Task to complete - What is the number of lines in the data that contain "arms"? Nothing besides that number, please.

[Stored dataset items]
■ ■ ■

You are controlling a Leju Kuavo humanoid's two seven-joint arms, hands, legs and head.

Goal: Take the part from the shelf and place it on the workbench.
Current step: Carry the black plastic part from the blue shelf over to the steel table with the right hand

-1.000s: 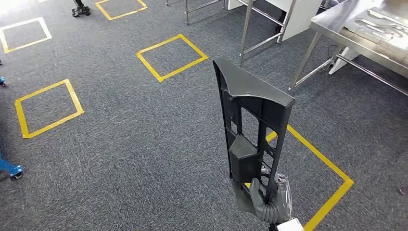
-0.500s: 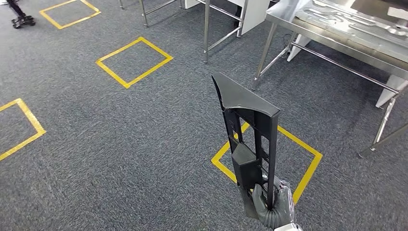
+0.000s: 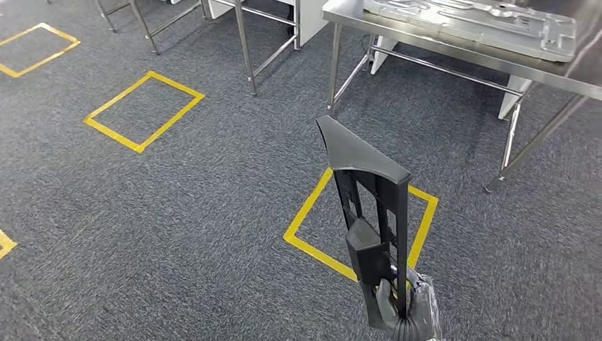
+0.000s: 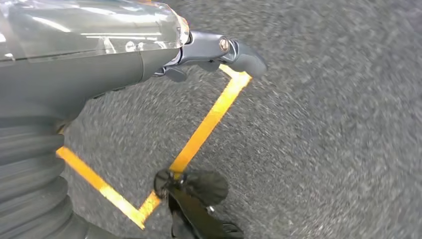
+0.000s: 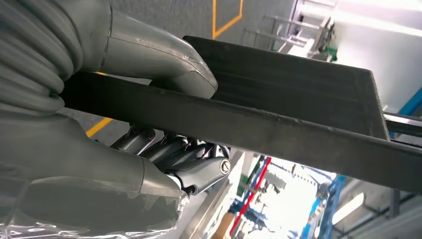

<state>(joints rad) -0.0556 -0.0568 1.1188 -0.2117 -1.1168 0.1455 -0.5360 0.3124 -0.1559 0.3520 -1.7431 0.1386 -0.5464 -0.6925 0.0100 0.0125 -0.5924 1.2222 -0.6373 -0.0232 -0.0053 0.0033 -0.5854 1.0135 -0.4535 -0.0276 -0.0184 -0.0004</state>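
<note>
A long black plastic part with cut-out slots stands upright in front of me, its pointed top end uppermost. My right hand grips its bottom end at the lower edge of the head view. In the right wrist view the thumb presses on the part's edge and the darker fingers curl under it. The steel workbench stands ahead at the upper right. My left hand hangs over the carpet and holds nothing, with one finger stretched out.
Grey flat parts lie on the workbench, whose steel legs reach the grey carpet. A second steel frame stands further left. Yellow tape squares mark the floor, one right behind the part and one to the left.
The whole picture has shifted: the camera has turned, so the workbench now sits nearer and more central. The part stays upright in my right hand.
</note>
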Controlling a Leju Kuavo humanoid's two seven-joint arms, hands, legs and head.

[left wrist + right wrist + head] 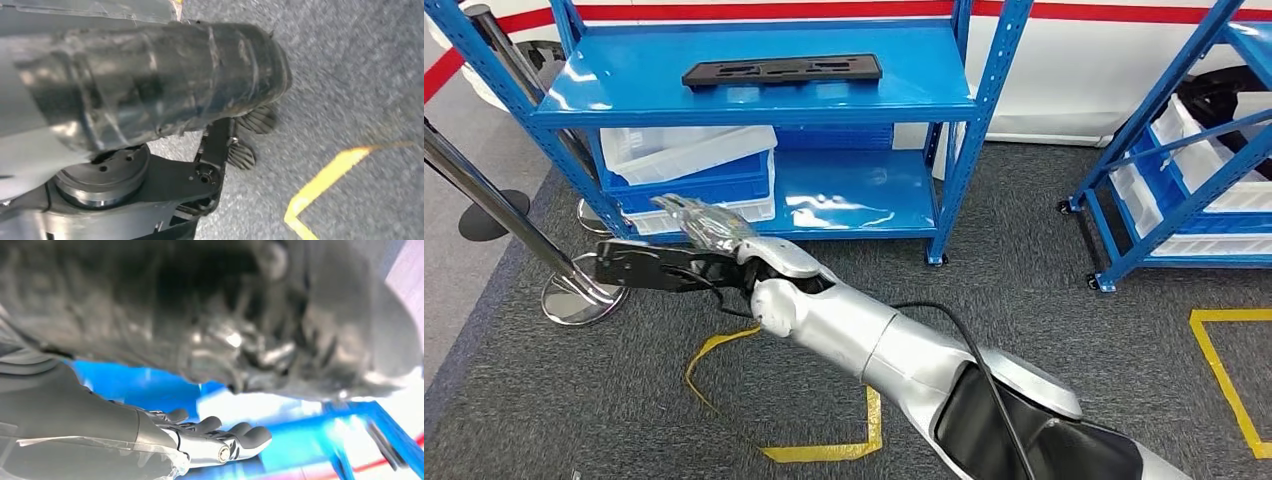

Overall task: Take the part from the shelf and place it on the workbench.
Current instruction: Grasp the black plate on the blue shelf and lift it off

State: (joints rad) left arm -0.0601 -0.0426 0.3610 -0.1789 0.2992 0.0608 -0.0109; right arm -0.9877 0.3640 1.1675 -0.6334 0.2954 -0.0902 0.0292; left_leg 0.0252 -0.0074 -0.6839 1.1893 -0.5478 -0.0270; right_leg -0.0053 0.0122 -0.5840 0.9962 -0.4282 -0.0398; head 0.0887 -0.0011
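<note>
The flat black part [782, 71] lies on the glossy blue shelf [754, 105]; white bins [686, 152] sit stacked below. The right hand [686, 262] reaches out, fingers [235, 432] spread, empty. The left hand's [245, 140] state is unclear.

A blue shelf [924, 108] carries a flat black part [782, 70] on top, with white bins [689, 150] on the level below it.

A black part [782, 71] lies on the bright blue shelf [754, 105]; below it, grey speckled carpet [1024, 300] carries yellow tape lines [824, 450].
</note>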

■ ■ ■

Task response - 2